I'm going to break my New Year's resolution before I even make it...  Please see your doctor for a prescription for oxygen therapy!  It's hard... but understandable to hear about a doctor or neurologist treating a cluster headache sufferer who fails to make oxygen therapy the first choice as an abortive...  

Folks...  This is really silly...  Living with cluster headaches without having oxygen therapy as the first line of defense in aborting attacks is like opening the front door in the middle of winter with the goal of warming the neighborhood...  You can't get there from here!  You're only whistling in the dark and subjecting yourselves to needless pain...  It works... and the risks are minimal.  The alternative of taking a mixed cocktail of very invasive drugs and all with some serious side effects begs the question of risk vs reward...  That's a question you need to discuss with your doctor or neurologist...  after he or she has written a proper Rx for oxygen therapy.

Yes... I can hear the chorus of complaints from the naysayers that, "oxygen therapy doesn't work for everyone...” To that I say, "It's possible... but the very few that this actually applies to must come from an different planet or have the metabolism of the tube worms that grow next to the black smokers 2000 feet deep in the ocean along the ring of fire..."  I'll also say, "How long did you try to make oxygen therapy work, did you have the right kind of oxygen mask, and what was the flow rate?"

If the oxygen flow rate is high enough to support hyperventilation, oxygen therapy will abort attacks from Kip-3 up to Kip-9 in an average time of 7 minutes...  It's safe too!  That's based on data collected on over 500 aborts from folks among you that have been using this method of oxygen therapy correctly.

Yes, there are other medical conditions that will interfere with this method of oxygen therapy and make it less effective...  These conditions include diabetic ketoacidosis, metabolic acidosis, renal insufficiency, low cardiac output...  and there may be others, but these are the biggies... If you have any of these conditions along with cluster headaches... SEE YOUR DOCTOR!
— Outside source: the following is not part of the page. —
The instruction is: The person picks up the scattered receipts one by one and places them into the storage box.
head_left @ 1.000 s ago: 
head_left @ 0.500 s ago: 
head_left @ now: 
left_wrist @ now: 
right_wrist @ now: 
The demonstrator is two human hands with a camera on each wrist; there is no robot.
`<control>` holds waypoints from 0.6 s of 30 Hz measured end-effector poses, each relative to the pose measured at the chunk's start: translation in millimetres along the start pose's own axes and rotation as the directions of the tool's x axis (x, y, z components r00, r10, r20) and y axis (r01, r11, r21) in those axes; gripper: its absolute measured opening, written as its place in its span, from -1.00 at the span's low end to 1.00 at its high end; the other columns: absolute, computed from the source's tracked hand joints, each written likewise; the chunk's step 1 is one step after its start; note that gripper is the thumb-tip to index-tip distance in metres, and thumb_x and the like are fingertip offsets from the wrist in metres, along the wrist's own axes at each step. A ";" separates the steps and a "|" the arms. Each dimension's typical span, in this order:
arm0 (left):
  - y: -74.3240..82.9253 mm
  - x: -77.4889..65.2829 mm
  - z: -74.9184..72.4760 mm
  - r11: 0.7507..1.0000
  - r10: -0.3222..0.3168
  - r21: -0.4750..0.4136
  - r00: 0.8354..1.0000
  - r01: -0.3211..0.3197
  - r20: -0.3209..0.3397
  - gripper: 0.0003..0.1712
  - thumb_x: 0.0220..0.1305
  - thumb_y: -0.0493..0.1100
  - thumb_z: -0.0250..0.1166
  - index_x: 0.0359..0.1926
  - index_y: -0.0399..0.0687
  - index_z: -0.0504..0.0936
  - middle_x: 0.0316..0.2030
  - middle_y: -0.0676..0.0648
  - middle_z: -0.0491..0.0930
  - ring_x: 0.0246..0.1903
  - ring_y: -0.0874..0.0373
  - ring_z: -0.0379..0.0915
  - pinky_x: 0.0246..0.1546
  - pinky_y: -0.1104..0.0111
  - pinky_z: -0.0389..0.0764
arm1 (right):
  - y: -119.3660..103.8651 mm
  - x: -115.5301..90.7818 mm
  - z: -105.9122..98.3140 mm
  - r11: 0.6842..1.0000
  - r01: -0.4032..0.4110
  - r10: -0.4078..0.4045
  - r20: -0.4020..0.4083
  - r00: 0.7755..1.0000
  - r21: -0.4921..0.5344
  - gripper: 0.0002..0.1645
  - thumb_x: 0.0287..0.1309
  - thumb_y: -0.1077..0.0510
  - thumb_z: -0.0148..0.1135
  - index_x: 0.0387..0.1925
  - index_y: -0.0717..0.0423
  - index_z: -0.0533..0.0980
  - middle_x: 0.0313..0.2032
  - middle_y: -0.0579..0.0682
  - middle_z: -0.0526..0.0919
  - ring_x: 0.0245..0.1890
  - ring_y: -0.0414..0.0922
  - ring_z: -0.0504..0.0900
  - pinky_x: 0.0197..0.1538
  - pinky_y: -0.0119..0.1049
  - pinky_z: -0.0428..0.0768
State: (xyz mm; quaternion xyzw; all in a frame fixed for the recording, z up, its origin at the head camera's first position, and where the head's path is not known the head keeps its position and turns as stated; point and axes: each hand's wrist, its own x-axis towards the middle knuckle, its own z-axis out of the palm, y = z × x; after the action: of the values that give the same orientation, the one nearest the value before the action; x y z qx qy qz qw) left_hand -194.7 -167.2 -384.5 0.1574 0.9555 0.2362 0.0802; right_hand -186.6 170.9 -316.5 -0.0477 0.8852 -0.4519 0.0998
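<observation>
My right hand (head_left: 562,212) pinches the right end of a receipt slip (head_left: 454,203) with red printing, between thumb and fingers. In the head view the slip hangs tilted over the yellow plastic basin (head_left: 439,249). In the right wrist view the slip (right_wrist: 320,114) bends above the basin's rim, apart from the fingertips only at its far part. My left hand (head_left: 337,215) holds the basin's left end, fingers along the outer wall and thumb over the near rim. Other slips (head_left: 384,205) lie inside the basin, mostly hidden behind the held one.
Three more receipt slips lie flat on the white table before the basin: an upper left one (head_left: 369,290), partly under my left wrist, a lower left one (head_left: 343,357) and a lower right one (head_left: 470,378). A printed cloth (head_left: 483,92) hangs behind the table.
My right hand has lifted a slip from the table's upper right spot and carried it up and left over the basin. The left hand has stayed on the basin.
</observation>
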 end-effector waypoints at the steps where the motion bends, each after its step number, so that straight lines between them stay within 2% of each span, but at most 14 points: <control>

I posted the following a few days ago but there were less than 40 folks that took the time to read it so here it goes again.

Do yourself a favor and ask your doctor for a prescription for oxygen therapy.  It’s much safer than other prescribed abortives.  It also aborts the pain of cluster headache attacks for most users faster with a lower cost per abort if used early at high enough flow rates and there are no other medical conditions that prevent it's effectiveness.  It works even faster at flow rates that support hyperventilation.

The minimum flow rate that supports hyperventilation is 25 liters/minute.  However, primary care physicians and neurologists will only prescribe a maximum flow rate of 12 to 15 liters/minute and Home Medical companies that provide the oxygen and equipment only carry regulators capable of 15 liters/minute.  You may need to buy one of these regulators.  It's worth it!

Many insurance companies use existing but antiquated Medicare and Medicaid coverage rules that treat prescriptions for home oxygen therapy as a supplement for COPD type disorders. These rules require a physician's certification of medical necessity.  A physician's certification of medical necessity for oxygen equipment must include the results of specific testing for oxygen saturation before coverage can be determined and claims approved.   In short they assume the home oxygen and equipment will be used as a supplement, and not as an abortive for the pain of cluster headache attacks.

If you only have cluster headaches and no other respiratory or circulatory disorders, any tests of your oxygen levels done by arterial blood gas or oximetry will result in normal readings. That will be grounds for the insurance companies to refuse to cover your claims for oxygen therapy.  

In order to avoid needless delays and ensure your claims for insurance coverage are approved so most home care oxygen providers will honor your prescription for oxygen therapy, it’s very important that when you see your doctor or neurologist about a prescription for oxygen therapy, that it is written so that it complies with existing rules stated in the Medicare Carriers Manual, Part 3, §4105.5 shown below.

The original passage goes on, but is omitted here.